Exercise details: Would you reproduce exactly the lines below from the one holding "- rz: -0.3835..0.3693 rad" through the one holding "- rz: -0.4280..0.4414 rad", inclusive, and no others?

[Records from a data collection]
# # # # #
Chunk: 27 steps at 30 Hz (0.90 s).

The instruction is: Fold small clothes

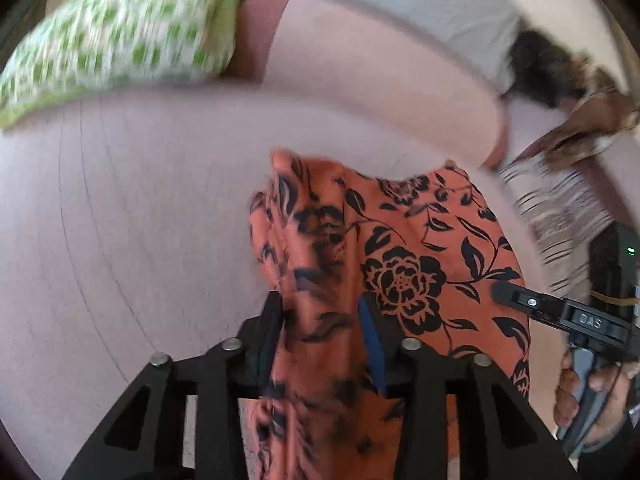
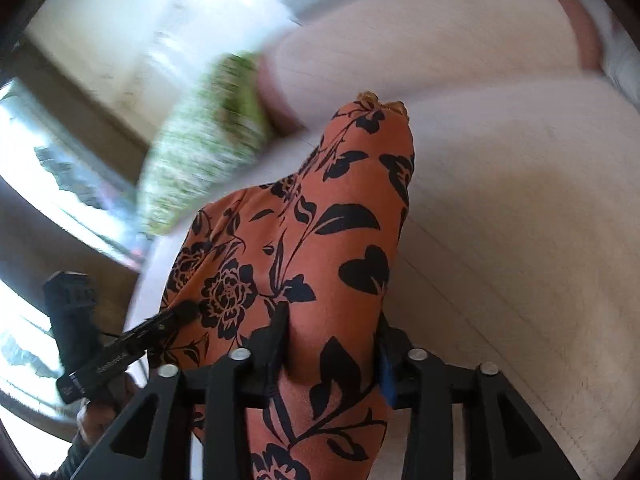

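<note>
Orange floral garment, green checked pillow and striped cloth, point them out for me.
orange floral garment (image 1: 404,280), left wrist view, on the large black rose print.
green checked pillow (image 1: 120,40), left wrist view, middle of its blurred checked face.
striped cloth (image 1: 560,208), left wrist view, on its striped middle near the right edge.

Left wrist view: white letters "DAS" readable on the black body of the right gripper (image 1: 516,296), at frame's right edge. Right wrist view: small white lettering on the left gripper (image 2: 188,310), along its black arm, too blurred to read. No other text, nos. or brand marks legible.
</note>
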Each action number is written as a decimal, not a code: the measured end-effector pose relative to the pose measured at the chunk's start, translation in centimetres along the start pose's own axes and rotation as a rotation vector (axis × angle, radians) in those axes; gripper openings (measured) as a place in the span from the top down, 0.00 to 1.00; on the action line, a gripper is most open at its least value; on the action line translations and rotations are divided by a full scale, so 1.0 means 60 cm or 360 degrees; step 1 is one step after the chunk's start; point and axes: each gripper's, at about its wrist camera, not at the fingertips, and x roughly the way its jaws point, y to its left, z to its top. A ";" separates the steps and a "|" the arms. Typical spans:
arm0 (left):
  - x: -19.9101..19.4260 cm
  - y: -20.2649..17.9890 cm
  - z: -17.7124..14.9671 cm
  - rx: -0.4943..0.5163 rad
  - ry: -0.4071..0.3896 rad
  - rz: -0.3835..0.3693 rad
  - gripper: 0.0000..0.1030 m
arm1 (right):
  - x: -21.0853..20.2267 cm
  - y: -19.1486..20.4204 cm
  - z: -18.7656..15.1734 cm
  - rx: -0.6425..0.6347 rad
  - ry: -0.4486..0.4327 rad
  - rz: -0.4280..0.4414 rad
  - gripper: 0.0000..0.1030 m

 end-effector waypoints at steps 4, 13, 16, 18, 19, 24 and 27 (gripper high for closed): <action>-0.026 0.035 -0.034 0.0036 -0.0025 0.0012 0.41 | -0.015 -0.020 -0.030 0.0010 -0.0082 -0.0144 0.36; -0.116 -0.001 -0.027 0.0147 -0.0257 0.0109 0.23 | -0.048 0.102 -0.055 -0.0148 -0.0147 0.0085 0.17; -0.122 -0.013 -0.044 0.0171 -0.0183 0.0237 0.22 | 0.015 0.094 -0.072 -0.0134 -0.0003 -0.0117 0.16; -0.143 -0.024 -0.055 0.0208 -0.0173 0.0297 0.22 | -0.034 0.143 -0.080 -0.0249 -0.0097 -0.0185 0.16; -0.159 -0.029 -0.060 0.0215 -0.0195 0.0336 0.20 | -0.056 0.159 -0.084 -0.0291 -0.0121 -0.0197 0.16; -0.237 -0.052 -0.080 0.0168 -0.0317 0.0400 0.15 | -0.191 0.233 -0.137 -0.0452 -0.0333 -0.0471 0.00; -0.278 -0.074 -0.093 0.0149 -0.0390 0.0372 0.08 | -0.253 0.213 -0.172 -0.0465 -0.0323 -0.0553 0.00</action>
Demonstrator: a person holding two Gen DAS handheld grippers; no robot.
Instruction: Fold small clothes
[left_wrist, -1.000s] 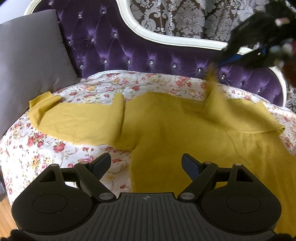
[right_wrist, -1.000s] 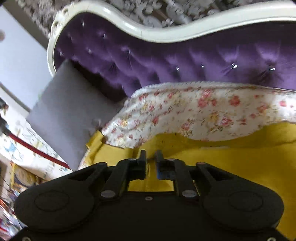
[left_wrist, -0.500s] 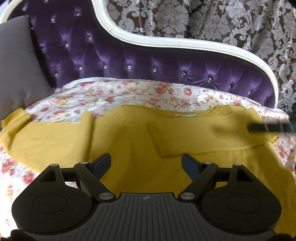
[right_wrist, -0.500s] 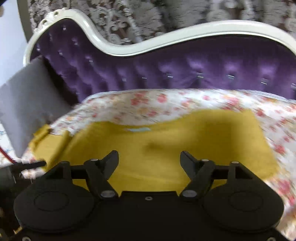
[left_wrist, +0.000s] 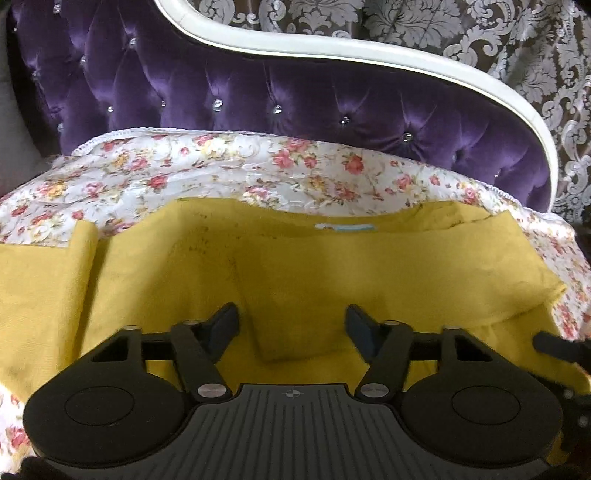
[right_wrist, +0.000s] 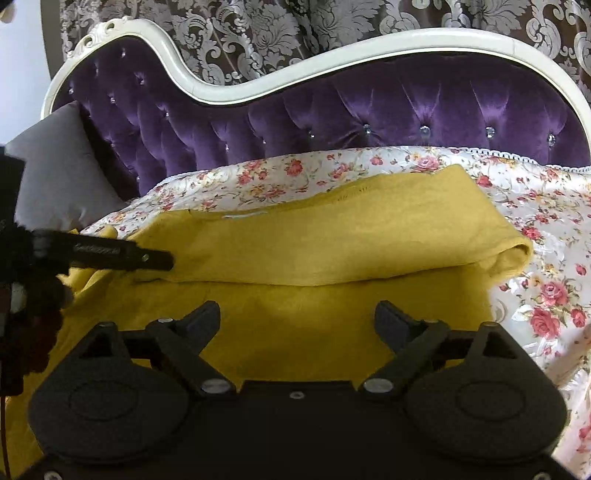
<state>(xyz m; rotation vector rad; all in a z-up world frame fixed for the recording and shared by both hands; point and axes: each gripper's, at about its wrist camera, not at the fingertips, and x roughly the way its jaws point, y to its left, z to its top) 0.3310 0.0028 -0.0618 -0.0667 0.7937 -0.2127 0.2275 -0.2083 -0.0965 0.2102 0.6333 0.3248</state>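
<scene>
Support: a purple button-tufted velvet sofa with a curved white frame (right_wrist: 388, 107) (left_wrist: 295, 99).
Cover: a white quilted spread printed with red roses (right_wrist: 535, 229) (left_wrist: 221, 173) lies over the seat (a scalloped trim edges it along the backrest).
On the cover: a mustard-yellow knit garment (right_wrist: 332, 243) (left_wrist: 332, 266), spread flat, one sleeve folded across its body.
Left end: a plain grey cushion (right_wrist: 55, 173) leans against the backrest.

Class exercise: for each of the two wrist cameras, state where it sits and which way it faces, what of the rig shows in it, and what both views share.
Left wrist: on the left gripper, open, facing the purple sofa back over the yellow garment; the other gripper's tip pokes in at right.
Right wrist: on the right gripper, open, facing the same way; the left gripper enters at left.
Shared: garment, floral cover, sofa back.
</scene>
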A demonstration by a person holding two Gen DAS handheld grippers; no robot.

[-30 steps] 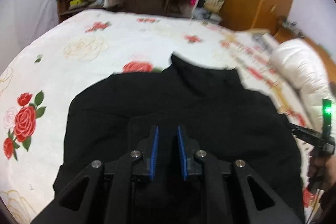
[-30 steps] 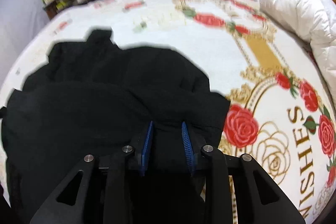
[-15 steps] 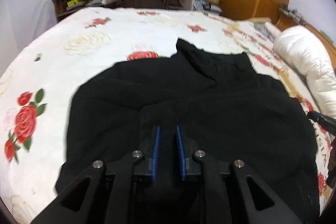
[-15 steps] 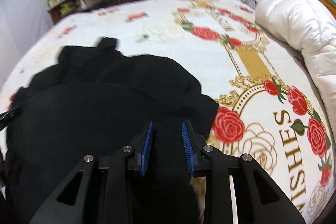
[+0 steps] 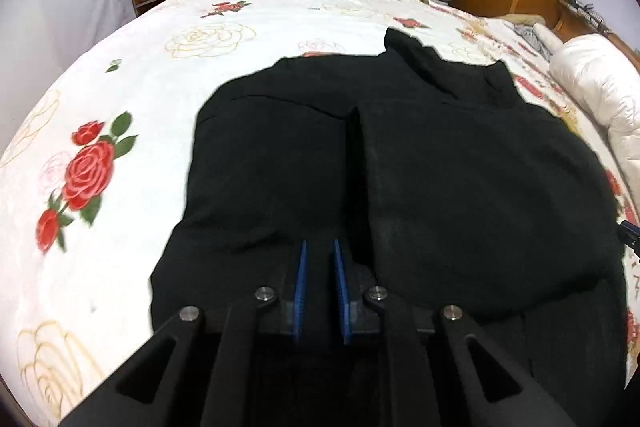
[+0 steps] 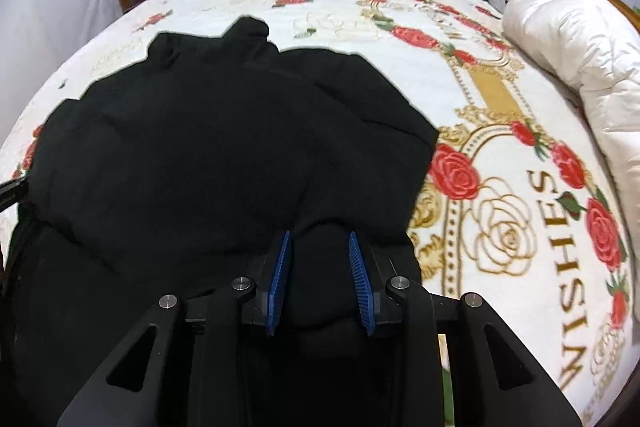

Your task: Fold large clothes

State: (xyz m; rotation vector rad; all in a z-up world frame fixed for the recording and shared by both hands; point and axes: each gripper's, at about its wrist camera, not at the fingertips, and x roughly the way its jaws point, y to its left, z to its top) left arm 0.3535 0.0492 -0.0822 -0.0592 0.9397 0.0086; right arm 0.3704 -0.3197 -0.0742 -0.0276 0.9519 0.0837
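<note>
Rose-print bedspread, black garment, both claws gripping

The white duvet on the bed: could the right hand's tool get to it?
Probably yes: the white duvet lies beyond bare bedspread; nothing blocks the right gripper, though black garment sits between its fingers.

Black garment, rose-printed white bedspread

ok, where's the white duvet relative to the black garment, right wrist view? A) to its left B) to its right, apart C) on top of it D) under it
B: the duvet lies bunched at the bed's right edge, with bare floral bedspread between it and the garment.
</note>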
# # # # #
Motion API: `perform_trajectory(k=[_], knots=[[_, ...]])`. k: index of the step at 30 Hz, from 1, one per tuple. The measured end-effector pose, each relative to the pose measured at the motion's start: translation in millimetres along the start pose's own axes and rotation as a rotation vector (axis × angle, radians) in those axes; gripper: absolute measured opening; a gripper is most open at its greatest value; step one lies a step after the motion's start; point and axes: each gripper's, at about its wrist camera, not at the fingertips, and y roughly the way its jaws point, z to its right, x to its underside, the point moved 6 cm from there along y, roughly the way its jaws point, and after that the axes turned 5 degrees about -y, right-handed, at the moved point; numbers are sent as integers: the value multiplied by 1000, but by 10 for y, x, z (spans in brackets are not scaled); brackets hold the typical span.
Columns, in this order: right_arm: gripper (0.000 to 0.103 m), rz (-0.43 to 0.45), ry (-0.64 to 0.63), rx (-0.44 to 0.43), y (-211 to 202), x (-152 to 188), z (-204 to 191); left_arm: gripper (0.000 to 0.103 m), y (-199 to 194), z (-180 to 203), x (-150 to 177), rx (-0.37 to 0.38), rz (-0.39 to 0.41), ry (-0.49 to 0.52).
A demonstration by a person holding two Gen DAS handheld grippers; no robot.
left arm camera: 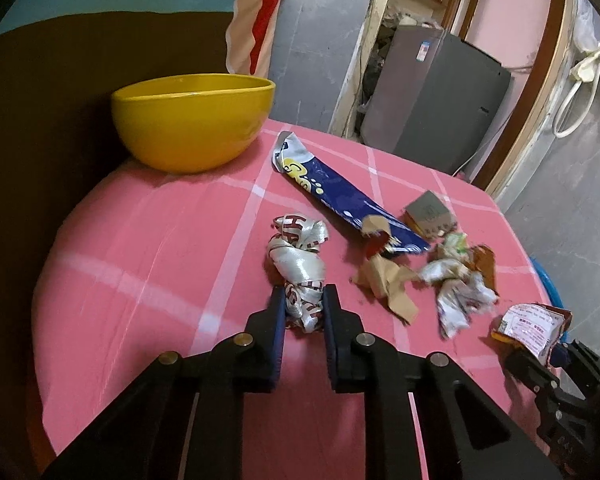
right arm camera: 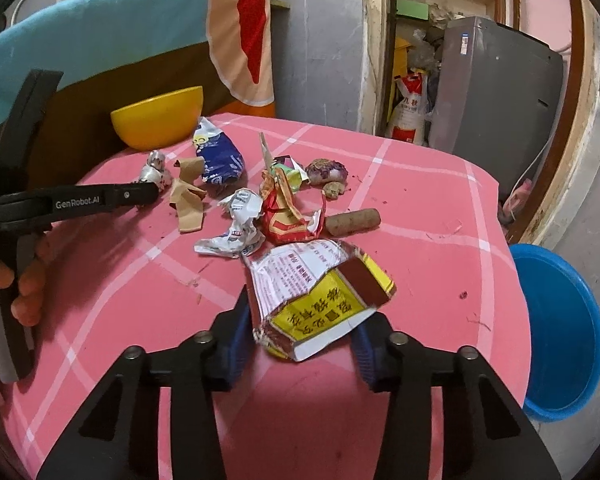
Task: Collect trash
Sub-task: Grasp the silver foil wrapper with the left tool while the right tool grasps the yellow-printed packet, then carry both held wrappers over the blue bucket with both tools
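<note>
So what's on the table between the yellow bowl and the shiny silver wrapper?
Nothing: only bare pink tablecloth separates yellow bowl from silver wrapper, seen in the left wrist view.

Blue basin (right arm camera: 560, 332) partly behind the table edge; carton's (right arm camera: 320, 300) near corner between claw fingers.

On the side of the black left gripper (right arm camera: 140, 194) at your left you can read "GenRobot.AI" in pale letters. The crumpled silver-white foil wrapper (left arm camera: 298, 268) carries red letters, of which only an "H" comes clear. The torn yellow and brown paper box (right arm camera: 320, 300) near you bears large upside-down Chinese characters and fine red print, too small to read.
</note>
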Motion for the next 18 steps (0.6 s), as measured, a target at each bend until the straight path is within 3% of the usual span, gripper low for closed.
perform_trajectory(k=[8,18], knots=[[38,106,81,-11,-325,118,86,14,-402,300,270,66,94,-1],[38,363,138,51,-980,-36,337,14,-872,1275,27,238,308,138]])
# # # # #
Solution to this exercise:
  - rz: -0.3835..0.3693 rad
  - gripper: 0.0000..0.1030 m
arm1 (right):
  - x: -21.0853..20.2267 cm
  - y: -19.1486..20.4204 cm
  - z: -18.7656..15.1734 cm
  - rx: -0.6425..0.6347 rad
  - ry: -0.4486..0.4327 rad
  - rz: -0.4280..0.4414 rad

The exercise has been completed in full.